February 2nd, 2008

Feb. 2nd, 2008

  • 1:35 AM
femmealunettes: (stand under my umbrella-ella-ella : DHew)
I don't know why I don't like doing things alone, but man, it sure makes things take forever.

I almost went to bed at 10pm. I think I should have, in retrospect, because I have a lot more hate going on now than I did then. Oops?

Tomorrow, then. I am not getting off the couch until I finish catching up on Torchwood, whether I'm watching it alone or not.

Also, those cookies I made today kind of suck, I realize now.

Does depression have a measurable effect on your senses? Because, honestly, things haven't tasted or smelled right for a while now, and... I don't know, it's probably just psychosomatic.

Who in their right mind would dress their own child up as The Empty Child? I would be freaked out by my own offspring. *shudder* Although, it's pretty badass that this guy has made so many other evil things and uses them for charities and benefits. A+ for him.

Improve your computer-using posture. Good tips. Too bad my back still hurts.

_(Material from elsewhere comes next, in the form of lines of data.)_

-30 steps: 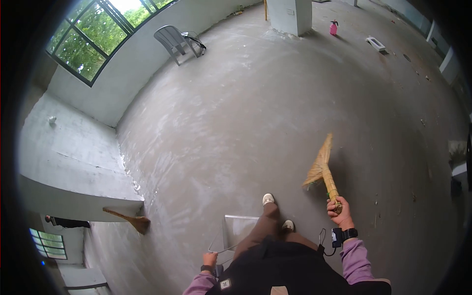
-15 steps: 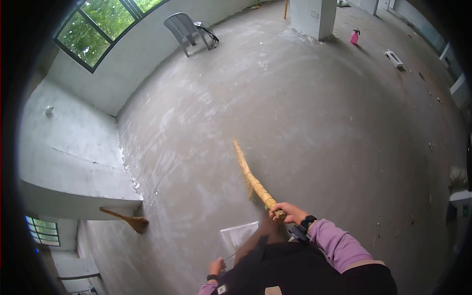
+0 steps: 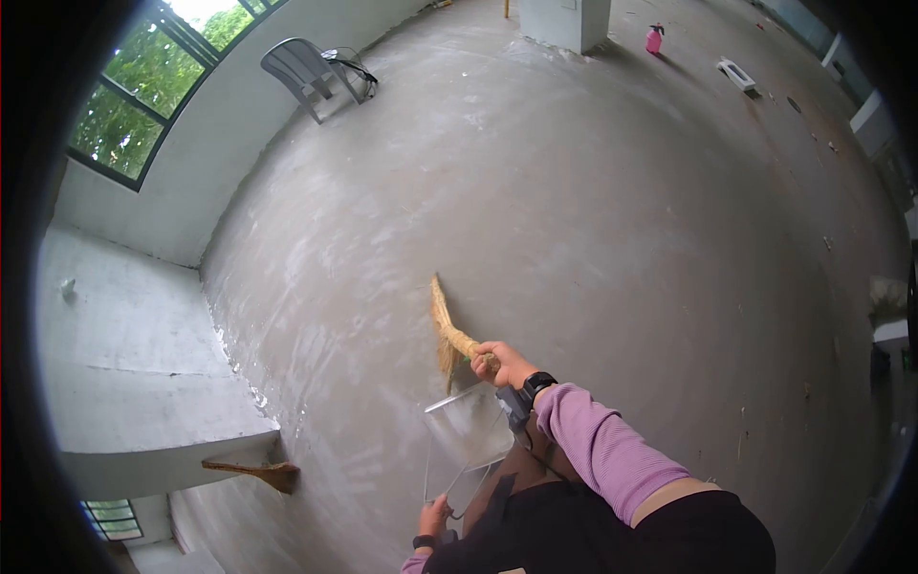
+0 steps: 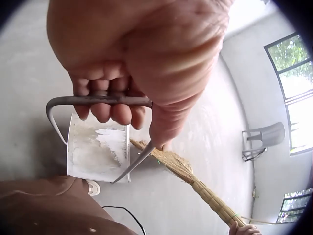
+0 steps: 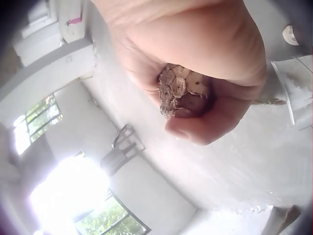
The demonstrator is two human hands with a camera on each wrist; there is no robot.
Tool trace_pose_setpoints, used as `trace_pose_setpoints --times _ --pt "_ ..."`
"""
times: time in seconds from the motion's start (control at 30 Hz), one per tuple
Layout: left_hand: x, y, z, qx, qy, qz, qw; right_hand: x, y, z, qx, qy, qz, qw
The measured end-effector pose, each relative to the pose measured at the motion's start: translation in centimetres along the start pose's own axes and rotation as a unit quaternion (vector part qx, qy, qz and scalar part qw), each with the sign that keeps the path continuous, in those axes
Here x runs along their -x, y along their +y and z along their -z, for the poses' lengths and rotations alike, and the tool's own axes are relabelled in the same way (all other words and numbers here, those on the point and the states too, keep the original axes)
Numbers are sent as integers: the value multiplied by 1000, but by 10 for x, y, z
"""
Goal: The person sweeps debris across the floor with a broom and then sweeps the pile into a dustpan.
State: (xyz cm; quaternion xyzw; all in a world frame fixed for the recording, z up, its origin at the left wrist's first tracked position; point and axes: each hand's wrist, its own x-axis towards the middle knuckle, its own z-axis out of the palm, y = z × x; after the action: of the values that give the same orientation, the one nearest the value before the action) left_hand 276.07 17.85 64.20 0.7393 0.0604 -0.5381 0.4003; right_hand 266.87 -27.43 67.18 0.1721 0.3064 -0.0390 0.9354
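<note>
My right hand (image 3: 505, 364) grips the bound handle of a straw broom (image 3: 442, 320), its fingers wrapped round it. Fanned bristles point down at the floor, their lower tips right at the front lip of a metal dustpan (image 3: 473, 430). Down by my legs, my left hand (image 3: 433, 517) holds the dustpan's wire handle. In the left wrist view the fingers of that hand (image 4: 142, 58) curl over the grey bar (image 4: 98, 100), and whitish dust shows in the pan (image 4: 88, 159). The cut stalk ends of the broom handle (image 5: 178, 85) poke out of my right fist (image 5: 195, 54).
A second broom (image 3: 258, 472) leans at the end of a low wall (image 3: 172, 383) on the left. Farther off are a grey plastic chair (image 3: 308, 72) with cables, a pillar (image 3: 564, 24), a pink spray bottle (image 3: 654, 38) and a white frame-like object (image 3: 736, 75) on the concrete floor.
My right hand has swung the broom from the right side across to the left, close to the dustpan. My left hand keeps its hold on the dustpan handle.
</note>
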Motion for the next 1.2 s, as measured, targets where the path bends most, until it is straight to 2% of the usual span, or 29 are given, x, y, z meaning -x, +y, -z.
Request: trace_pose_setpoints --times 0.07,0.17,0.33,0.5,0.57,0.73,0.8,0.87,0.97,1.03,1.13,1.2 --pt "-6 25 -17 44 -16 27 999 31 -26 12 -112 -5 -20 994" --pt "-14 56 -34 -30 15 21 999 89 -51 48 -167 -34 24 985" --pt "-25 83 -64 -19 48 30 998 205 -78 126 -262 -64 109 957" --pt "-34 92 -89 -17 49 79 995 334 -81 182 -333 -67 212 916" --pt "-38 94 -97 -31 38 75 996 378 -83 208 -353 -56 256 898" --pt "-49 106 -97 -2 26 82 996 464 -80 241 -374 -57 351 856" --pt "-46 106 -90 9 30 65 997 482 -80 245 -381 -41 387 839" --pt "-42 103 -87 14 41 38 998 489 -87 239 -362 -45 402 840" --pt "-23 107 -88 33 63 20 997 483 -110 218 -253 22 461 850" --pt "-12 113 -98 27 100 15 994 463 -107 195 -210 63 453 864" --pt "-14 120 -100 49 106 6 993 428 -101 156 -140 133 426 884" --pt "-18 129 -97 84 99 19 991 410 -101 124 -98 134 394 904"
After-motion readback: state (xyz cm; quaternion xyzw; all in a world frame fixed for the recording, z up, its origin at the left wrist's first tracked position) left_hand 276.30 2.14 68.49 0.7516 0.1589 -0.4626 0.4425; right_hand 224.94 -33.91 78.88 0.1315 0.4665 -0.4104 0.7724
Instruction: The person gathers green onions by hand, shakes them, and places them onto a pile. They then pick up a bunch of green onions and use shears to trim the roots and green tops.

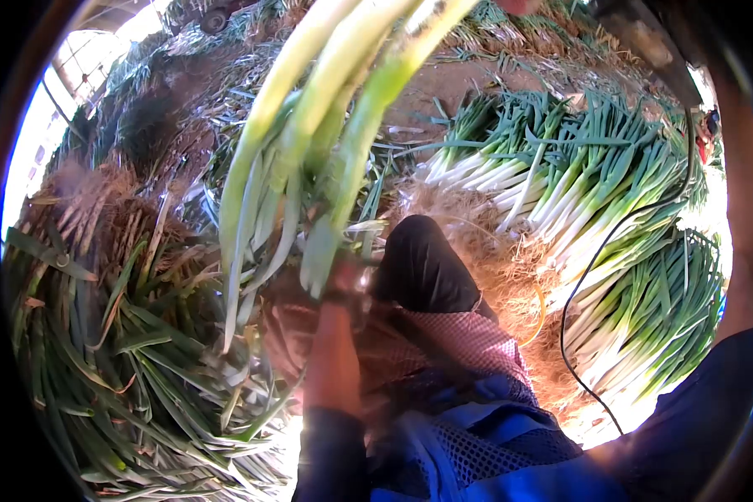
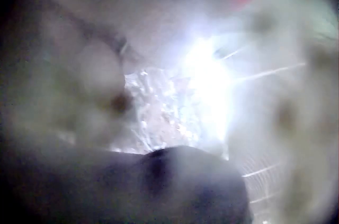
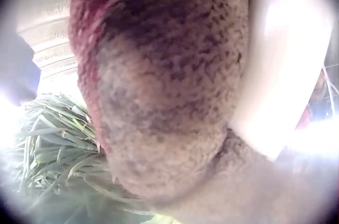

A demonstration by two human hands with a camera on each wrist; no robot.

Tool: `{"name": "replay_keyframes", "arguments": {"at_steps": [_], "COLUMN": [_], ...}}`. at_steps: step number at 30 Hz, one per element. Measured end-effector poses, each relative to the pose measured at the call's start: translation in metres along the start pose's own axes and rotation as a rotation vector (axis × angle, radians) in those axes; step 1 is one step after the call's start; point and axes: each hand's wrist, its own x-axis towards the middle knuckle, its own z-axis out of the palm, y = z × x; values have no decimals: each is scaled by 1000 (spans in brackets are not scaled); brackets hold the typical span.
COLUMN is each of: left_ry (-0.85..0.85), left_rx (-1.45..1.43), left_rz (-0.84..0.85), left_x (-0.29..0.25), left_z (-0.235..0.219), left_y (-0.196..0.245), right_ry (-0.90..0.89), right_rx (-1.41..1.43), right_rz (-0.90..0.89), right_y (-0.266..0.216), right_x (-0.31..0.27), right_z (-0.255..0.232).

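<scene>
A small bunch of green onions [image 1: 322, 100] hangs across the top of the head view, pale stalks up and green leaves down. My right hand [image 1: 519, 5] barely shows at the top edge, its arm raised along the right side. Close up in the right wrist view, that speckled, soil-dark hand [image 3: 164, 92] grips beside a thick white stalk [image 3: 288, 49]. My left hand [image 1: 347, 280] is low in front of my lap, blurred, overlapping the leaf tips; how its fingers lie I cannot tell. The left wrist view is mostly haze.
Trimmed green onions [image 1: 552, 176] lie in rows at the right, roots towards me. A heap of uncleaned ones [image 1: 84, 335] with brown roots fills the left. A black cable [image 1: 573, 309] runs down the right beside my knee [image 1: 422, 259]. Leaf litter covers the ground behind.
</scene>
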Motion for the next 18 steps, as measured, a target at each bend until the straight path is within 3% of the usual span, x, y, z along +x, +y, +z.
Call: {"name": "replay_keyframes", "arguments": {"at_steps": [4, 6, 8, 11, 13, 15, 17, 18], "left_ry": [-135, -201, -174, -39, 121, 120, 230, 230], "left_rx": [571, 632, 517, 608, 368, 177, -69, -67], "left_rz": [-405, -434, -358, -293, 95, 113, 269, 271], "left_x": [-26, -36, -68, -60, -62, -53, -18, 1], "left_z": [-14, -22, -47, -60, -72, -86, -85, -82], "left_y": [-18, 14, 107, 154, 215, 284, 293, 292], "right_ry": [17, 19, 27, 38, 45, 51, 57, 61], "right_rx": [18, 25, 32, 43, 49, 50, 53, 55], "right_rz": [1, -1, 0, -2, -5, -9, -9, -10], "right_y": [7, 10, 13, 15, 16, 16, 17, 18], "right_x": [1, 3, 5, 5, 6, 8, 8, 8], "right_z": [9, 14, 17, 21, 23, 24, 25, 25]}}
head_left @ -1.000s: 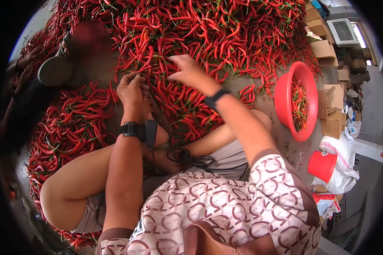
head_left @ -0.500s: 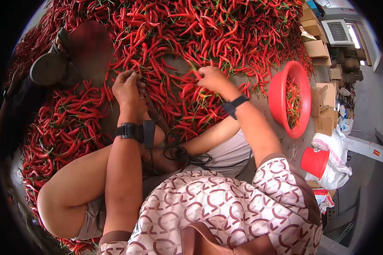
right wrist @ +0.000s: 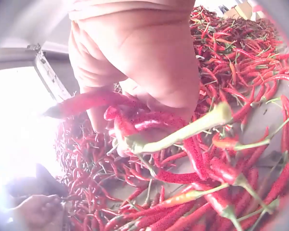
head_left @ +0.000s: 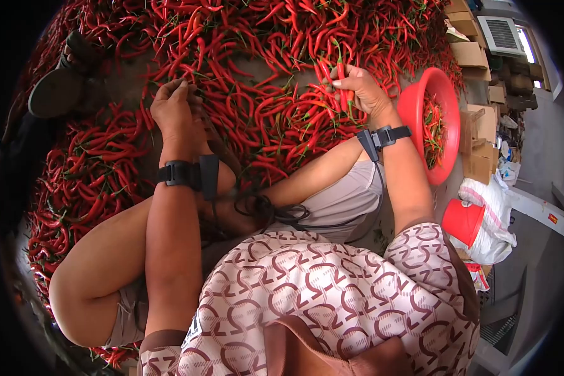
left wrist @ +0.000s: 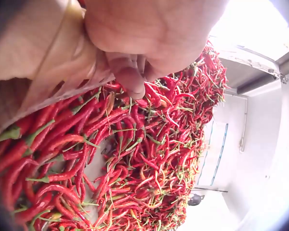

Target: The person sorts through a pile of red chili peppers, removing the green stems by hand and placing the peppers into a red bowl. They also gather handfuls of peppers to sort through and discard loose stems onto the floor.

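My right hand (head_left: 366,93) is raised over loose chilies, left of the red basin. Its thumb and fingers pinch a few red chili peppers (head_left: 340,70); in the right wrist view one held chili (right wrist: 98,102) points left and a pale green stem juts out to the right. My left hand (head_left: 172,116) stays above my foot, with fingers loosely curled and thumb near the index finger. No chili shows in it, and the left wrist view has a fingertip (left wrist: 131,83) poking below the curled hand.
A big heap of red chilies (head_left: 263,25) spreads ahead, and a smaller pile (head_left: 94,182) lies at left. The red basin (head_left: 413,103), partly filled with chilies, stands at right. Beyond are cardboard boxes (head_left: 480,164), a red bucket (head_left: 462,222) and a white sack (head_left: 494,243). Another person's shoe (head_left: 55,94) is at upper left.
My right hand swept from reaching over the chilies back and rightward towards the basin, now with chilies between its fingers. The left hand keeps its pose. The head view shifted slightly.
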A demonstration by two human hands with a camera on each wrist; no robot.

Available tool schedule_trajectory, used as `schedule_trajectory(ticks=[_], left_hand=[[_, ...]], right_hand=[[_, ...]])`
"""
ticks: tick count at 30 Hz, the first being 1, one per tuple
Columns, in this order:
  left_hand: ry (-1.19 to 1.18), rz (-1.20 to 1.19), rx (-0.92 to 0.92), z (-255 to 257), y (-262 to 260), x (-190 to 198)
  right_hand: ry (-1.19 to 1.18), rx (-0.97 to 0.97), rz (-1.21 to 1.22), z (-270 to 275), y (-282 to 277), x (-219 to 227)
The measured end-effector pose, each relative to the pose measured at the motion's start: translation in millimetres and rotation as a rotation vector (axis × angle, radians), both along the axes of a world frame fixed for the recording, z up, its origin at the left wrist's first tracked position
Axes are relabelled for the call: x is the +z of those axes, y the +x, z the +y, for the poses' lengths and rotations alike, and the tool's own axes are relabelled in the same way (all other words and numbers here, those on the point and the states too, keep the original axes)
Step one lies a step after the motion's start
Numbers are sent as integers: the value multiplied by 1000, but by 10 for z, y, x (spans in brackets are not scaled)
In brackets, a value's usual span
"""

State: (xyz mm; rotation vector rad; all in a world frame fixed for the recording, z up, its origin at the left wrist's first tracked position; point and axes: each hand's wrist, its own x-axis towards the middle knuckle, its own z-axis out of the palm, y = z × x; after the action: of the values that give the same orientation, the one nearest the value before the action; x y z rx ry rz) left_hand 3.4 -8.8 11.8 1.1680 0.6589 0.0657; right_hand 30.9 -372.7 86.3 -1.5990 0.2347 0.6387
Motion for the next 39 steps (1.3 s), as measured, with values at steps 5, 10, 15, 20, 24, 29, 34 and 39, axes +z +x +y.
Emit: schedule_trajectory(ticks=[5, 10, 15, 20, 24, 29, 34, 39], left_hand=[[18, 10, -28, 27, -6, 12], [-5, 13, -22, 44, -27, 42], [-14, 11, -10, 47, -21, 29], [-18, 20, -9, 32, -12, 40], [-16, 11, 12, 12, 3, 20], [-17, -11, 5, 16, -1, 13], [-8, -7, 8, 33, 1, 2], [-8, 10, -3, 20, 7, 17]], right_hand=[[237, 65, 57, 141, 92, -66], [-222, 49, 43, 175, 193, -209], [-425, -84, -84, 273, 318, -307], [-1240, 584, -100, 240, 502, -371], [-1339, 407, -564, 251, 224, -489], [-1034, 522, -386, 456, 199, -801], [-943, 457, -325, 274, 317, -823], [-1356, 449, -399, 312, 281, -419]])
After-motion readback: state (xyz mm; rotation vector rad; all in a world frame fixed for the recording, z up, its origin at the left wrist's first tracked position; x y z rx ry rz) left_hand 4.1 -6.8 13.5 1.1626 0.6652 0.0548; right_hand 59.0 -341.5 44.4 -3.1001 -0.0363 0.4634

I don't know how many of you fly regularly, but knowing about Rule 240 could smooth your air travel plans. Just a cool protip, and one I will never use, being terrified of planes.


If anyone has any music by Lucas Grabeel, you should share it with me. Especially if you have a good-quality version of "Go the Distance". I will trade anything in my music collection for a good copy of that. Seriously.

I should have gone to bed before, because I'm not tired now. I'm just braindead. :/

Tags:

it's a one-two perishers punch

  • Feb. 2nd, 2008 at 2:50 AM
femmealunettes: (fairy dust THIS; bitch. : Tina Fey)
The Perishers - Pills
One may think we’re alright
But we need pills to sleep at night
We need lies to make it through the day
We’re not ok

One may think we’re doing fine
But if I had to lay it on the line
We’re losing ground with every passing day
We’re not ok



The Perishers - Weekends
On the weekends
We try to get our share
Of excitement and of fresh air
Trying to forget
Who we’re gonna be
When the alarm rings
On Monday morning

If in the evening
All you do is watch TV
Cause you're too tired for anything else
You’re just like me



Sometimes, cracking open a pomegranate makes me think of pulling apart a heart. Thick lobes and sticky red getting all over everything. Hearts aren't delicious, though.

Feb. 2nd, 2008

  • 5:22 PM
femmealunettes: (lazy days : Rodney)
I dreamed about going to a place I'd dreamed of before-- I'd been there to install some lines so the city could keep in contact with the folks out in the forests, and while I was there, doing a lot of the same things I'd done first time around, I could follow the lines I'd laid down, like a cheat sheet for a dreamer. I didn't get to finish it, but I slept for twelve hours, so I don't know what took me so long. There was some sort of ban on beads, or lovely things, and I'd brought a kit to embroider beadwork onto some delicate fabrics, but the princess took them and got kidnapped and the king arrested me for subversion.

Hrm.

Woken up by Butcher clawing down my Door of Guys-- he really hates magazine clippings pasted up anywhere, for some reason-- and as this is not the first (or fifth) time, I whacked him good with a pillow before he noticed I was awake. Little bastard.

Woke up cross, haven't had time to become un-cross. I forgot that SGA was on last night, but as Kristin and I don't have cable any more, it doesn't matter... I just have to wait for the upload. That, and Psych. Neither of which are up yet. Although now I have a load of movies to download, that's always fun, hoarding things I never end up watching.

...yeah, I'm going to make some miso soup and go watch Torchwood now.

Feb. 2nd, 2008

  • 7:08 PM
femmealunettes: (Default)


Fuck winter already, kthx.

Also fuck most of the rest of today, on principle, so far.

End of Days made me upset, and then I listened to my voicemail and cried because my mom is silly. I lose.

Now... drinking and Flight of the Conchords? I guess.